But as Rodrigo underlines, what Jason wants is
exactly linear interpolation, and there is no
code to write beyond working out the command

In fact, Rodrigo's first line of code seems enough:

bysort Country: ipolate Education Year, g(Education_ipo)

Nick
n.j.cox@durham.ac.uk

Rodrigo A. Alfaro

> I think that Nick is right (as always).
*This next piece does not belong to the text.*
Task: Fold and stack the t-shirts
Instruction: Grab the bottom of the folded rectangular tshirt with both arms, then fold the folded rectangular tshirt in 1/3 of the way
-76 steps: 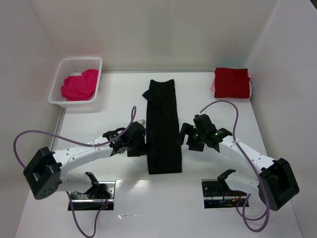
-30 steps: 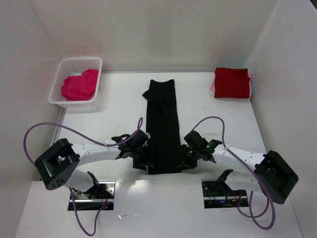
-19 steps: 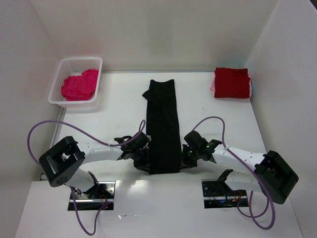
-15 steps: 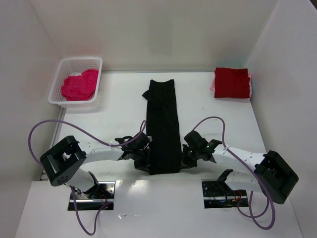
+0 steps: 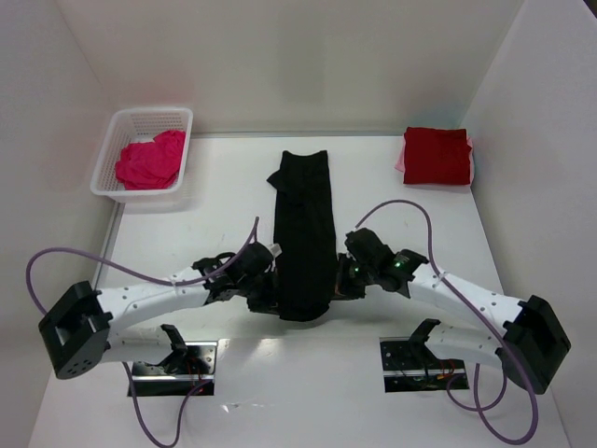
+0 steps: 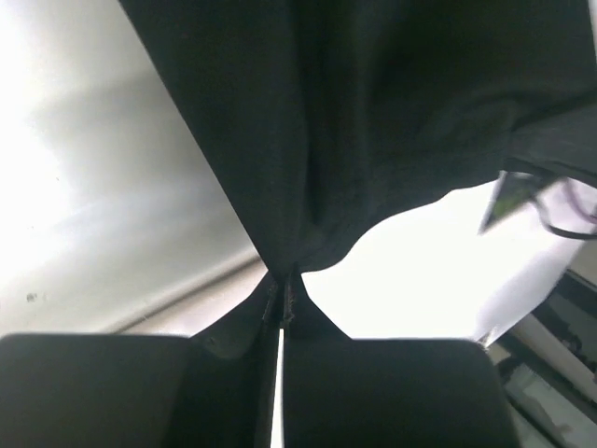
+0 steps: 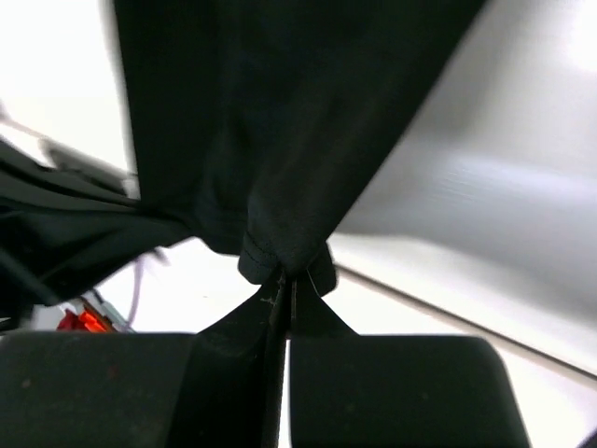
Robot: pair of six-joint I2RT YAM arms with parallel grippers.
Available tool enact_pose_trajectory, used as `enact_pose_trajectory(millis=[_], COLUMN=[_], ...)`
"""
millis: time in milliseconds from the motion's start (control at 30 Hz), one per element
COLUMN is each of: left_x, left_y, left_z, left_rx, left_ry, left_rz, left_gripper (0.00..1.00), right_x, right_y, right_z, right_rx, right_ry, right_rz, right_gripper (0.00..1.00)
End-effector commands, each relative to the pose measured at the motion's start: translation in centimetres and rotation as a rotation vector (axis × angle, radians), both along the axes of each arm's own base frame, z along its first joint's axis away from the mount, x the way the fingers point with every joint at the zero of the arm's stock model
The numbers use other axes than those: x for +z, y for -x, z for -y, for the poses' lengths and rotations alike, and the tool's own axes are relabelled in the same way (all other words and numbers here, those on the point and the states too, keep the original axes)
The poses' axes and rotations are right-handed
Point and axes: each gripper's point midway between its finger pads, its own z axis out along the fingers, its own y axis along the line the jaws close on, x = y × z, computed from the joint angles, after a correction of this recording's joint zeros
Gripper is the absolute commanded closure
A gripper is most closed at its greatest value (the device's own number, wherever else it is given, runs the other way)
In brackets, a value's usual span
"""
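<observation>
Closed since a second ago on the near hem of the black t-shirt (image 5: pixel 303 224) and raised it a little off the surface (image 5: pixel 205 215); pulled that hem narrower than half a second back, with a sag between the two corners. Grips the near left corner with the left end effector (image 5: pixel 269 299), clamped fully together; shows in the left wrist view as a gathered point of black cloth nipped between dark fingers (image 6: pixel 382 392). Grips the near right corner with the right end effector (image 5: pixel 343 286), clamped just as tight; shows in the right wrist view as a small rolled lip of hem caught at the fingertips (image 7: pixel 247 331). Folded lengthwise into one long narrow strip, plain matte black, running from the far middle of the surface toward the near edge; lying flat at the far end, with a small flap poking out on its left side; lifted only at the near end. Folded into a neat square at the far right corner, close to the right wall: the dark red t-shirt (image 5: pixel 437 156). Standing at the far left corner: a white mesh basket (image 5: pixel 154 112); crumpled and unfolded inside it, the magenta-pink t-shirt (image 5: pixel 149 161). Glowing on the right wrist: small green lights (image 5: pixel 396 264).
</observation>
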Motion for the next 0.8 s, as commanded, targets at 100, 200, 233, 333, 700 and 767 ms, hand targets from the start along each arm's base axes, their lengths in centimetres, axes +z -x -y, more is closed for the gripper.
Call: enact_pose_trajectory(millis=[100,200,233,333,700,767], left_x=[4.5,6.2,7.0,8.2,8.2,6.9], left_y=[-1.7,-3.7,-4.6,-7.3,-17.1,-18.8], left_z=[0.1,-0.7,-0.8,-1.9,-1.9,-2.1], left_rx=[0.059,0.093,0.110,0.151,0.087,0.071], left_ry=[0.024,0.001,0.004,0.002,0.001,-0.014], left_rz=[0.101,0.187,0.211,0.271,0.315,0.297], left_gripper=[1.00,1.00,1.00,1.00,1.00,1.00], right_x=[5.5,6.4,6.5,7.7,9.5,8.8], right_y=[-2.8,-5.4,-6.3,-9.5,-17.6,-18.4], right_z=[-1.5,-2.2,-2.0,-1.6,3.7,3.6], right_rx=[0.027,0.029,0.015,-0.024,-0.221,-0.216], right_ry=[-0.032,0.016,0.042,0.076,0.139,0.125], right_rz=[0.165,0.249,0.267,0.326,0.403,0.392], right_gripper=[1.00,1.00,1.00,1.00,1.00,0.99])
For your particular case
> try the following:
>
> bysort Country: ipolate Education Year, g(Education_ipo)
> gen Education_5=Education
> replace Education = Education_ipo
> drop Education_ipo

Jason Yackee

> Thank you for the suggestion.  I don't think -ipolate- quite works for
> what I have in mind, but maybe I am wrong.  Here is a hypothetical
> picture of the data.  "Education" is simply the average total years of
> education of a country's population.
>
> Country Year Education
> Mex. 1970 3.4
> Mex. 1971 .
> Mex. 1972 .
> Mex. 1973 .
> Mex. 1974 .
> Mex. 1975 4.2
> Mex. 1976 .
> Mex. 1977 .
> Mex. 1978 .
> Mex. 1979 .
> Mex. 1980 4.7
> Nic. 1970 1.5
> Nic. 1971 .
> Nic. 1972 .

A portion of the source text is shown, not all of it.